From the line containing "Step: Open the" down to the last line of the material below, copy each line exactly and leave out the rest.

──────────────────────────────

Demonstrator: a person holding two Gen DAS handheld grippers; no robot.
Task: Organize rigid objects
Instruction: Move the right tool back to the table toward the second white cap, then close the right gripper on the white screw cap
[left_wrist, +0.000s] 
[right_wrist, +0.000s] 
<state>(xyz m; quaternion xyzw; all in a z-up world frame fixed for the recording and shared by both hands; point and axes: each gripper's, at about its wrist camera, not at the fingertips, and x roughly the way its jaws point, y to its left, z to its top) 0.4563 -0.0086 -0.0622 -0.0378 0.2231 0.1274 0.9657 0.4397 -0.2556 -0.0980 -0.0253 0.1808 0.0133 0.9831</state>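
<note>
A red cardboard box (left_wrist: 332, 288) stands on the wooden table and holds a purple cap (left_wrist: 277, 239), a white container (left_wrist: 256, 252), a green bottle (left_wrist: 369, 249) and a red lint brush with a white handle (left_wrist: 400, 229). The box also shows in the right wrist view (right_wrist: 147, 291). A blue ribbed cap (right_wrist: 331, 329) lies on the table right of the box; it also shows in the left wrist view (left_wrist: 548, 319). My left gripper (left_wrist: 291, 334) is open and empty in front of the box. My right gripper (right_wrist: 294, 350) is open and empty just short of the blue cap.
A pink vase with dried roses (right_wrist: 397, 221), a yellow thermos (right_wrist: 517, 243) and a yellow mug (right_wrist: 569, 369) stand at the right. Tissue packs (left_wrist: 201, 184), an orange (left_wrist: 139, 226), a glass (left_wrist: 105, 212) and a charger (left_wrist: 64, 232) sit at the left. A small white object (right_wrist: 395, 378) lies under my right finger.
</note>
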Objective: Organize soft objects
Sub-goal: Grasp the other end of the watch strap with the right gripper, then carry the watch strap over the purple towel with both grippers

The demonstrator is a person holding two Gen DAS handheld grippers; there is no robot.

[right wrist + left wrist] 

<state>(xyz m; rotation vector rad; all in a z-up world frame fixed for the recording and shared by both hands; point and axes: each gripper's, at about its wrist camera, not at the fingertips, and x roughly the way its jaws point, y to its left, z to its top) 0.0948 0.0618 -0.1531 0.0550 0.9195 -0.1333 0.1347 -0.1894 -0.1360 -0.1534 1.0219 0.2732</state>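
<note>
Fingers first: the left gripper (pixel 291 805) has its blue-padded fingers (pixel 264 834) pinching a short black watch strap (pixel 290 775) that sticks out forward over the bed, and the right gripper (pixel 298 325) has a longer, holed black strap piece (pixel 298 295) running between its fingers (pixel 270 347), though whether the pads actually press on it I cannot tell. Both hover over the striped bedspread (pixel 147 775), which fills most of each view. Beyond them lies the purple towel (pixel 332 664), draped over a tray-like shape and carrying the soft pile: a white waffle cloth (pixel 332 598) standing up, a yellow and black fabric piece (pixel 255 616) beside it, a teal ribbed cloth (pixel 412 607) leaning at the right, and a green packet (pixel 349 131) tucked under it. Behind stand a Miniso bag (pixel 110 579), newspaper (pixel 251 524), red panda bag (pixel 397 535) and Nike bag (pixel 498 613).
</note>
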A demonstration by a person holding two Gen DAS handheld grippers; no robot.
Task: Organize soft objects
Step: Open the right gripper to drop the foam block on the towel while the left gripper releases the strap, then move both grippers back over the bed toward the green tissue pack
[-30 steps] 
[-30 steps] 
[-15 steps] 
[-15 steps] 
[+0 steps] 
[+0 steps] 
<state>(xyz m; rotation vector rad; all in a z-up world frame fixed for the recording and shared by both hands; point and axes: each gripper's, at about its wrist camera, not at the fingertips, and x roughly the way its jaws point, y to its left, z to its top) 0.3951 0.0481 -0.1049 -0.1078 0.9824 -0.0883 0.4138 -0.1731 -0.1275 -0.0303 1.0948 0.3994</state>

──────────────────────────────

■ Exercise response:
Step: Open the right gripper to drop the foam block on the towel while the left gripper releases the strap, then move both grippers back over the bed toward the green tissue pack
[-30 steps] 
[-30 steps] 
[-15 steps] 
[-15 steps] 
[+0 steps] 
[+0 steps] 
<state>(xyz m; rotation vector rad; all in a z-up world frame fixed for the recording and shared by both hands; point and axes: each gripper's, at about its wrist camera, not at the fingertips, and x roughly the way its jaws point, y to its left, z to its top) 0.3951 0.0481 -0.1049 -0.1078 0.9824 -0.0883 0.4138 -0.1731 -0.1275 -0.0303 1.0948 0.3994</state>

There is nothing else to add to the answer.